# [The records]
——

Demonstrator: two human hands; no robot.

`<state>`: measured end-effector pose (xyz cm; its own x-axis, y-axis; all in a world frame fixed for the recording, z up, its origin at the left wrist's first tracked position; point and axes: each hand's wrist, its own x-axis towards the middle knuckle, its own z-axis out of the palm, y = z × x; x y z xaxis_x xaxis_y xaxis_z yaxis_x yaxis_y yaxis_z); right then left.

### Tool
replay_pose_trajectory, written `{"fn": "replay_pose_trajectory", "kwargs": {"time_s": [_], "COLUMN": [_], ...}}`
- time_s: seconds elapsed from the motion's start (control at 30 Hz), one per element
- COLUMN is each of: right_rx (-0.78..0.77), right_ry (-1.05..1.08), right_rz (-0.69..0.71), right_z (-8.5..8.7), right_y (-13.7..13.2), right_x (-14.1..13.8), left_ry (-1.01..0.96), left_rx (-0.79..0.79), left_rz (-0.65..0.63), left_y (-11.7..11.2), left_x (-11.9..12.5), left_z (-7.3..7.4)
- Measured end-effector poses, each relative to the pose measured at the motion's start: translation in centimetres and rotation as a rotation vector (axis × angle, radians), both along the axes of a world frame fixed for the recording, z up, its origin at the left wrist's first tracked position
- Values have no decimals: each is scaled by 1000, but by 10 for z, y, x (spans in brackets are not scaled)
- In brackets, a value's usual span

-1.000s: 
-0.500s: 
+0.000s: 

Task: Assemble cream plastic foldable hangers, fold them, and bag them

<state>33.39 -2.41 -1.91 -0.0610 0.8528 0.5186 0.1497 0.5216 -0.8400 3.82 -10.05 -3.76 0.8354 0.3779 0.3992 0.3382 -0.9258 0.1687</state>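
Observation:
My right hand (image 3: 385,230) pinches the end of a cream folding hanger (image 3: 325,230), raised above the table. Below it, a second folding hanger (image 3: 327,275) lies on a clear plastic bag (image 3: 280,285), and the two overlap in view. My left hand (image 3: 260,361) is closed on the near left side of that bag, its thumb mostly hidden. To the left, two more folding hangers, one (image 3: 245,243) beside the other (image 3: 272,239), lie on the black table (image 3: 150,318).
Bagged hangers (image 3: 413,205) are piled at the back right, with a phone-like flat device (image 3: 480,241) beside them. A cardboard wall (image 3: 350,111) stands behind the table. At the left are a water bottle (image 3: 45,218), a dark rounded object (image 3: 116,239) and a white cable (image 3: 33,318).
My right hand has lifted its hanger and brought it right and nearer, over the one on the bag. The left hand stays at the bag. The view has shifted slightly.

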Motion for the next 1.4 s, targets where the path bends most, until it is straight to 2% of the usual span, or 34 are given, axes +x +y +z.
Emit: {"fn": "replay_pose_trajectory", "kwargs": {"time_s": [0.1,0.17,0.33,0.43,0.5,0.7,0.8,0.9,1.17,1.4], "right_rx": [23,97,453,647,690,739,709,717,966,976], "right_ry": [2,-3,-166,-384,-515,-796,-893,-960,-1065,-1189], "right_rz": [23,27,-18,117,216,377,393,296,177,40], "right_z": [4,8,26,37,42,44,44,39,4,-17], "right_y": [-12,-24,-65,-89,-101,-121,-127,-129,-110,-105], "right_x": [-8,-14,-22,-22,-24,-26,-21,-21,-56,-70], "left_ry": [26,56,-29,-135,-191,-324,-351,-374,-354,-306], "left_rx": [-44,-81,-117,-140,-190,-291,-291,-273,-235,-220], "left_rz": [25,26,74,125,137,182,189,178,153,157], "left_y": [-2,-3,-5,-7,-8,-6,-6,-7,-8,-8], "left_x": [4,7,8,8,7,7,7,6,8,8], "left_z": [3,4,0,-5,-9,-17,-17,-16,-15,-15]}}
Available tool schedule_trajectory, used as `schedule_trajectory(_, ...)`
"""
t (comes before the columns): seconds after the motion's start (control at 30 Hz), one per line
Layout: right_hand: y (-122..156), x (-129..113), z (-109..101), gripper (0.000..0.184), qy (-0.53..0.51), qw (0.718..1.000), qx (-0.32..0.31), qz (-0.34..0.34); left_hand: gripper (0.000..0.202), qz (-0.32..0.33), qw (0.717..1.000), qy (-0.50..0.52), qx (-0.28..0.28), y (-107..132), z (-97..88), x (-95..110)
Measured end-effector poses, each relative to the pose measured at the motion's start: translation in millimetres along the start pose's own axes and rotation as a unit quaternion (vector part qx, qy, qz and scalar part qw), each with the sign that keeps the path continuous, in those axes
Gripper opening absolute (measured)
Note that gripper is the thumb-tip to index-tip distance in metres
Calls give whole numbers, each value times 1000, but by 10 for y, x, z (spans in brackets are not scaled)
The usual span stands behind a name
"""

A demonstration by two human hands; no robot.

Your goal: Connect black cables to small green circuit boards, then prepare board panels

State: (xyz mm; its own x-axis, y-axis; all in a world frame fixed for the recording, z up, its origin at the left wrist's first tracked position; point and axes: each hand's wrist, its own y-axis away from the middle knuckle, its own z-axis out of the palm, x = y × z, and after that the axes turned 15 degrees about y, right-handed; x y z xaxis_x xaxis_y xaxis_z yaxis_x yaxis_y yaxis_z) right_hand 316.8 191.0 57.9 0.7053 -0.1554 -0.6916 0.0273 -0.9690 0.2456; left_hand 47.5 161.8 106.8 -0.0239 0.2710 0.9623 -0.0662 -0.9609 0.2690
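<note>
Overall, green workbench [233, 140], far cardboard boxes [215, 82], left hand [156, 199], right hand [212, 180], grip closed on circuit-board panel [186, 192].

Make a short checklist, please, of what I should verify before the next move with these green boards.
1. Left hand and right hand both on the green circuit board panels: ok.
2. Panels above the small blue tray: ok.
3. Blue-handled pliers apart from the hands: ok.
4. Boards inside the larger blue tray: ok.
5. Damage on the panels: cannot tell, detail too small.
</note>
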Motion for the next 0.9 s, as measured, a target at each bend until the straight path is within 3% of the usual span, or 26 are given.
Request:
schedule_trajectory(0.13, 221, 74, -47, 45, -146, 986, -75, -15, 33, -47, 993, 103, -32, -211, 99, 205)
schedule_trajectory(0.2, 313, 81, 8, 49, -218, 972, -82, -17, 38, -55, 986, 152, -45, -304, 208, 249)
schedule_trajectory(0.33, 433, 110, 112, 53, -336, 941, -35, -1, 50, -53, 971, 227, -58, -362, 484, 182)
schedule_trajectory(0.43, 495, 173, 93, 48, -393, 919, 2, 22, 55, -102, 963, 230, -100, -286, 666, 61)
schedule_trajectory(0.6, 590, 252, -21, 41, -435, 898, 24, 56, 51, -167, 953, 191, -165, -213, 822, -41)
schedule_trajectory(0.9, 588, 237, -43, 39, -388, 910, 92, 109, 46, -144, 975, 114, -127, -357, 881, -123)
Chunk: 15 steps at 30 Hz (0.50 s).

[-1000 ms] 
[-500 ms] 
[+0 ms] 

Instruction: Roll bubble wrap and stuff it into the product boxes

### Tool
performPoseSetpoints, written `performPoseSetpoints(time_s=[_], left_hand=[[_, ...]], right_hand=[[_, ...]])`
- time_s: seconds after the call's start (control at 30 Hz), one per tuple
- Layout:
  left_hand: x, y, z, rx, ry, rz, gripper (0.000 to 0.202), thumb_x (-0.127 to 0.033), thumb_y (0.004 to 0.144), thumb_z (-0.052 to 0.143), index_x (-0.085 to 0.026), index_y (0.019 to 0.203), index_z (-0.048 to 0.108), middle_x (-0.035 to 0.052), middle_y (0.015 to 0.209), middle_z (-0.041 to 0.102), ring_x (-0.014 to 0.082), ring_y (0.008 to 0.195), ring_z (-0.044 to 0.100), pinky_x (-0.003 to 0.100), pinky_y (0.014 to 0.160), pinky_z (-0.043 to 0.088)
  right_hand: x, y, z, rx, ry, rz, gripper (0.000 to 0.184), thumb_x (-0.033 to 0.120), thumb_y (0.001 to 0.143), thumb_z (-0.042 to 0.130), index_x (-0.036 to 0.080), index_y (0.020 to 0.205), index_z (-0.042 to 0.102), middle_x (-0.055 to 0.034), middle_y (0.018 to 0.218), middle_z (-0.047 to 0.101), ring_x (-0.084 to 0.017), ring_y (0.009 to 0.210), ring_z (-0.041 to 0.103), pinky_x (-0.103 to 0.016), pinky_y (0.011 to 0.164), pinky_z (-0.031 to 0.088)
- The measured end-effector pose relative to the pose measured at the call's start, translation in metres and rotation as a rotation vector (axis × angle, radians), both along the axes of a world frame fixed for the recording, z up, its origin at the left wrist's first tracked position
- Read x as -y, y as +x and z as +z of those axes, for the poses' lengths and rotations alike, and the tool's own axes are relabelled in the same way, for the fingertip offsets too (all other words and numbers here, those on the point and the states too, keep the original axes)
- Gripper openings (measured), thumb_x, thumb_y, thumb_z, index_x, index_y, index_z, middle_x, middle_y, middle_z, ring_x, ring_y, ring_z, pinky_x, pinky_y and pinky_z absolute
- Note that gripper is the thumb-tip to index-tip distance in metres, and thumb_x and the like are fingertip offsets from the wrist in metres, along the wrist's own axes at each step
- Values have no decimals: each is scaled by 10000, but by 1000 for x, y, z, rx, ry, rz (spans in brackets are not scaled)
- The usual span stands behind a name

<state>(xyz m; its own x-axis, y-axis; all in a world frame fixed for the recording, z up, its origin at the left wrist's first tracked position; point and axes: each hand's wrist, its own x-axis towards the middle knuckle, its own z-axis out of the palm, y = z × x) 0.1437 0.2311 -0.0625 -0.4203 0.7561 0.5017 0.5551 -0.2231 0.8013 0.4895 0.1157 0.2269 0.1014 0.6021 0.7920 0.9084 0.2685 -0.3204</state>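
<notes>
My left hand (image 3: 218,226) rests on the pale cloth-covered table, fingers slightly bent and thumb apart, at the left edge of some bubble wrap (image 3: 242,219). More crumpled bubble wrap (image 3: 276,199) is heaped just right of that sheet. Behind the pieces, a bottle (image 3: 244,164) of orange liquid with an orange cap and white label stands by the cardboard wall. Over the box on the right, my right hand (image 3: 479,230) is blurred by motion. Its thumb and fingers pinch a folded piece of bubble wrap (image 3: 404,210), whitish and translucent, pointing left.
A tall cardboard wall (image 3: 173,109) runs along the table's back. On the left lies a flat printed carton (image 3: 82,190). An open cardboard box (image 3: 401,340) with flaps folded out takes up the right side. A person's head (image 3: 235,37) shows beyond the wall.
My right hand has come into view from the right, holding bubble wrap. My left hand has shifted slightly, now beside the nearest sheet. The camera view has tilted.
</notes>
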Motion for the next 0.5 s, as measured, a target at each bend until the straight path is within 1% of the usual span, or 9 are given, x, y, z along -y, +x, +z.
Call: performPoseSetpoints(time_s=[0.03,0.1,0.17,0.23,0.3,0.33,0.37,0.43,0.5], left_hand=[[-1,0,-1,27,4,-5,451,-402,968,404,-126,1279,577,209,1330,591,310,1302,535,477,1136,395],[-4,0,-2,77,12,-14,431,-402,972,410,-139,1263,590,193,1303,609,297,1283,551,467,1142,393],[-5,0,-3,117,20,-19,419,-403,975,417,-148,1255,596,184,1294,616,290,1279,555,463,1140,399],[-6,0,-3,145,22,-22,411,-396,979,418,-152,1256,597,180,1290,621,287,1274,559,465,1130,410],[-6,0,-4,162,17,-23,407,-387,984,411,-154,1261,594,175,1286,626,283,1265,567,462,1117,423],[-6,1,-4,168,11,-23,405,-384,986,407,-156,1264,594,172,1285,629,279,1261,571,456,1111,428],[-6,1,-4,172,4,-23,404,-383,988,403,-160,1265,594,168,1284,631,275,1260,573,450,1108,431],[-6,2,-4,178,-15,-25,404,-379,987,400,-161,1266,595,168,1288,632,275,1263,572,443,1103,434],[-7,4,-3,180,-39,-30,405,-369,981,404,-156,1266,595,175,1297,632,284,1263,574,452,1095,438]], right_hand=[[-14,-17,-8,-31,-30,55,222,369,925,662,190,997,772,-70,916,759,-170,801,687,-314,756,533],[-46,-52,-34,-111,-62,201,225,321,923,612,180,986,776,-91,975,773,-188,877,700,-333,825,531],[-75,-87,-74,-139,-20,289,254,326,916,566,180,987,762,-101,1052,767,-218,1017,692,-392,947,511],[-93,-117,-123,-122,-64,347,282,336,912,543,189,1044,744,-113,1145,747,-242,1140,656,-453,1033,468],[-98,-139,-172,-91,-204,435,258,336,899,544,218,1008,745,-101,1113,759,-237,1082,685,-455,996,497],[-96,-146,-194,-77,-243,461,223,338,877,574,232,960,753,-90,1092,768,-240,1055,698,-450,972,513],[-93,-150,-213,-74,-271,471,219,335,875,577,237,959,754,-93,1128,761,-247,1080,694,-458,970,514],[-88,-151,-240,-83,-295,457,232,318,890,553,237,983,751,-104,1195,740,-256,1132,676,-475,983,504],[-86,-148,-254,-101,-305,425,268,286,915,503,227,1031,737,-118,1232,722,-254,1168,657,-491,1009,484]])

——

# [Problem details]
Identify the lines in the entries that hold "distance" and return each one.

# [Finished exercise]
Note that gripper is the thumb-tip to index-tip distance in metres
- Note that gripper is the thumb-tip to index-tip distance in metres, and thumb_x and the like are fingertip offsets from the wrist in metres, along the wrist's own axes at each step

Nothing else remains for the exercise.